Report how many lines of the entries below contain the word "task", and nothing more.

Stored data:
-.-.-

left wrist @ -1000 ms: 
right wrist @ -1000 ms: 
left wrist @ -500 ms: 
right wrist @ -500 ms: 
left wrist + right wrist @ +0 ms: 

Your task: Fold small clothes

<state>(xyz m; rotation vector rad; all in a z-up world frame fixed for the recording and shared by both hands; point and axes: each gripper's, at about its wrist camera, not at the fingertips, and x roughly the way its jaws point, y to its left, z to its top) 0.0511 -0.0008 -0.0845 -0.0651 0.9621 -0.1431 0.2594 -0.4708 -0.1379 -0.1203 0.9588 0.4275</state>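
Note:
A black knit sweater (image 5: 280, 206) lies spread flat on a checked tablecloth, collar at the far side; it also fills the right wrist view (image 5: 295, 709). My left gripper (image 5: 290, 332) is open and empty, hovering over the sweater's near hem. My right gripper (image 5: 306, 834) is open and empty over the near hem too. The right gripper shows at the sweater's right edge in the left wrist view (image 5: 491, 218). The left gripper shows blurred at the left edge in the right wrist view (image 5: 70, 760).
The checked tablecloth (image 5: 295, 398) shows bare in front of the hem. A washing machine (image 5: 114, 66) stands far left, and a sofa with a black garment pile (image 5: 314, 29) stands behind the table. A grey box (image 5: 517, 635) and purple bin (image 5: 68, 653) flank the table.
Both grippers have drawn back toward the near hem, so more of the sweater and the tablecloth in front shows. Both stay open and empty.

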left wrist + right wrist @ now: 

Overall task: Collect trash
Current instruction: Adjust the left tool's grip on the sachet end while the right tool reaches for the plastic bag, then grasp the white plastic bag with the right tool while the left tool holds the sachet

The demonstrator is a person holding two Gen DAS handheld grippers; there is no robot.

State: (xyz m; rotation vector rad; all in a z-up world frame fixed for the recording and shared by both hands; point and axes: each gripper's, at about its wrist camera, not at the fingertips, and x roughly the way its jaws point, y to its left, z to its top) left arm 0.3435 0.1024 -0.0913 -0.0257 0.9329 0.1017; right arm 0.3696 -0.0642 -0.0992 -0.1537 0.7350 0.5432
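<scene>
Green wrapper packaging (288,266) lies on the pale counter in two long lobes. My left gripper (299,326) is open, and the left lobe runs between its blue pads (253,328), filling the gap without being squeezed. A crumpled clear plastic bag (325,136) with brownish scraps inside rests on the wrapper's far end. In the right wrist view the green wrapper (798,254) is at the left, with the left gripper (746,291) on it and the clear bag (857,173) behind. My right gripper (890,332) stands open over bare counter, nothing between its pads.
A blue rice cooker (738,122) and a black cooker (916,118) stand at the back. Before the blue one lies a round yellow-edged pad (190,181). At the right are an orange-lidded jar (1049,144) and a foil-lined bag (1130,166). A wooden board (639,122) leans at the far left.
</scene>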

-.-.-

### Exercise solution
2